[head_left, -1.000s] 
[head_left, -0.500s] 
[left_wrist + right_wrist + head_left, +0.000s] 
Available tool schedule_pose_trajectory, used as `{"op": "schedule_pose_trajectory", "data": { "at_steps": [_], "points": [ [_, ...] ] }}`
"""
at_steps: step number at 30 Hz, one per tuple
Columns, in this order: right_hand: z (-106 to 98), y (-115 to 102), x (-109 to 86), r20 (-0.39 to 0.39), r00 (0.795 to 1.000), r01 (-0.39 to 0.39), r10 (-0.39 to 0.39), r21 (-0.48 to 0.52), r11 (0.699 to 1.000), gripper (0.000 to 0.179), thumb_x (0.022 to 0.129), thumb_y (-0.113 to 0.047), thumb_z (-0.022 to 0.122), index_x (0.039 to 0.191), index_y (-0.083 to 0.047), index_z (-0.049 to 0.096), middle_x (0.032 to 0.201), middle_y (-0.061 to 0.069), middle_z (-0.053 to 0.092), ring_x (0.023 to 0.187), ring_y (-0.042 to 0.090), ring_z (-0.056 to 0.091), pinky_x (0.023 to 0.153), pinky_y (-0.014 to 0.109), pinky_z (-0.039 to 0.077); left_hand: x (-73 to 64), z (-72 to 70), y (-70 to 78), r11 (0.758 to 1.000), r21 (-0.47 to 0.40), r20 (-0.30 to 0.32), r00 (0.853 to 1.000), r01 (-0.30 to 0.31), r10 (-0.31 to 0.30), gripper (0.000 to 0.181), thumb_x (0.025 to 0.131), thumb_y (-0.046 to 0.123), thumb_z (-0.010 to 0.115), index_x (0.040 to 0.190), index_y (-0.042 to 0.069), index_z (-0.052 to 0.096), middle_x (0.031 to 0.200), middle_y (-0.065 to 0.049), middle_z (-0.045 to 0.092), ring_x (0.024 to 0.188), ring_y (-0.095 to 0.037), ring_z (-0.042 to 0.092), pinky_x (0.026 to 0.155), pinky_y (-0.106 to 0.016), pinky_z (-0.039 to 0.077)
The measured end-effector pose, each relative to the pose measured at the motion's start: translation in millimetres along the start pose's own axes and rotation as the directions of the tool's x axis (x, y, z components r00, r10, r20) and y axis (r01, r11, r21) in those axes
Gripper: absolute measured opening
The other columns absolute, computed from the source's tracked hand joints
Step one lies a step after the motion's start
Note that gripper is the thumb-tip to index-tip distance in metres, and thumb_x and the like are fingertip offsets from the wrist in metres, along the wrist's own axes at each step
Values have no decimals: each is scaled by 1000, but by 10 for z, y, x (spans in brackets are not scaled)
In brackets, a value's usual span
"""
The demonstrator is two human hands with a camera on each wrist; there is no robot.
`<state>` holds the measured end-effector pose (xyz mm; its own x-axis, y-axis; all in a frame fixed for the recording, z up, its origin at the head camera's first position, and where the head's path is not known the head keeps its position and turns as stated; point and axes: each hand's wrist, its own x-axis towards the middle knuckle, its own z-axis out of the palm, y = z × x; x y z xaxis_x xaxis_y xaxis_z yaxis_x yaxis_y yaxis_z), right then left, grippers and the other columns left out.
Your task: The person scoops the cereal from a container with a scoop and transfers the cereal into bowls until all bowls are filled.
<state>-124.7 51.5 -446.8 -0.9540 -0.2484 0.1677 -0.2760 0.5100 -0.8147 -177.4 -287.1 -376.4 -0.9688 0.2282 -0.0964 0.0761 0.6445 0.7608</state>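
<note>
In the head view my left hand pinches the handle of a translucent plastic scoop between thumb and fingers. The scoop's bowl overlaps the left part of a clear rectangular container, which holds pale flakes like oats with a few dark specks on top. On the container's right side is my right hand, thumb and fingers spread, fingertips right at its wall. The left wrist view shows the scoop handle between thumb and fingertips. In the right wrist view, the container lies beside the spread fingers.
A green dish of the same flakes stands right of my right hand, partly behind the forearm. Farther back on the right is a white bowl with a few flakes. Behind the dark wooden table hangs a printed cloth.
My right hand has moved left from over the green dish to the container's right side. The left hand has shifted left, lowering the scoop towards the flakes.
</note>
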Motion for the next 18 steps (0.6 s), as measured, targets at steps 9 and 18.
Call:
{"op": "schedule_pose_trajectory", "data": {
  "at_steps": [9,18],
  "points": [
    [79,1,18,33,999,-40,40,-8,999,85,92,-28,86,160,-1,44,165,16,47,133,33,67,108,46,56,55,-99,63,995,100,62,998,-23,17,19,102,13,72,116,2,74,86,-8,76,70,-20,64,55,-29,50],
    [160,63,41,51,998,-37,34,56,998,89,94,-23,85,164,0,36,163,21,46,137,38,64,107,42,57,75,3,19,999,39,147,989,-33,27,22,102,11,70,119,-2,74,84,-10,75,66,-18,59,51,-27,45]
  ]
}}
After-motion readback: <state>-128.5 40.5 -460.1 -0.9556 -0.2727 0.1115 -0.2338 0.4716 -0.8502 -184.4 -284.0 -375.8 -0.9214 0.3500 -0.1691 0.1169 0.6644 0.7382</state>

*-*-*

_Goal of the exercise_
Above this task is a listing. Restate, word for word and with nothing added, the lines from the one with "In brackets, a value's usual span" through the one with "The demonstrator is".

_Answer box_
In brackets, a value's usual span
"""
The demonstrator is two human hands with a camera on each wrist; there is no robot.

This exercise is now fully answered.